WHAT THIS TASK INVOLVES: I need the number of lines in the listing below that contain "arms", and only that number.

************

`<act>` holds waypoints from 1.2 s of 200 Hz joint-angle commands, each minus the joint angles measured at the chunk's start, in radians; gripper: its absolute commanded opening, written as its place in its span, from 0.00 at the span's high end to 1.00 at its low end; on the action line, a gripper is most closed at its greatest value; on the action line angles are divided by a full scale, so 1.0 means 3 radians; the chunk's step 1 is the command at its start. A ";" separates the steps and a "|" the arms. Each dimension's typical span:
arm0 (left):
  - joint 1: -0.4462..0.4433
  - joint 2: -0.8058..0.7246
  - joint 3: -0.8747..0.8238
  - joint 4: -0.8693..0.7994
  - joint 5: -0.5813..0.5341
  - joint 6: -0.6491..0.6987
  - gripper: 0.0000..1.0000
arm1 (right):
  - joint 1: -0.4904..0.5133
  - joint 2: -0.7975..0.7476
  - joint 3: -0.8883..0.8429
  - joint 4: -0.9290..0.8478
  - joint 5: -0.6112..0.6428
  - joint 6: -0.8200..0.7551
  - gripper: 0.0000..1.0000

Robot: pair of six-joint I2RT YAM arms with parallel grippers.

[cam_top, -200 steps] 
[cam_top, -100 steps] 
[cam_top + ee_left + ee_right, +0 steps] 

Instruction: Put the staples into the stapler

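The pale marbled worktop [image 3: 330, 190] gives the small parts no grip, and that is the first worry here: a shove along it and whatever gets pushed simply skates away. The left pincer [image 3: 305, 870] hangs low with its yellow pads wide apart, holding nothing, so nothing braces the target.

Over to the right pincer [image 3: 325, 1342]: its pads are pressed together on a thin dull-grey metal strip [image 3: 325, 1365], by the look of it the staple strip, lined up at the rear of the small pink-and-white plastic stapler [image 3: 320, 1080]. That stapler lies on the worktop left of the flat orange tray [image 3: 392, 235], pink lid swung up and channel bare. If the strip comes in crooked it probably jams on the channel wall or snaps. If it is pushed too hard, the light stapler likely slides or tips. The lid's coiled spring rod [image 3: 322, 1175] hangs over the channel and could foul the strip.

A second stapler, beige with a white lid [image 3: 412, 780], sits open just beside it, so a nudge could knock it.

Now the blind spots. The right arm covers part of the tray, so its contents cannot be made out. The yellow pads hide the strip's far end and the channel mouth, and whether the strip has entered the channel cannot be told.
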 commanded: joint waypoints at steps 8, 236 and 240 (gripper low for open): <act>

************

SOLUTION TO THE EXERCISE: 2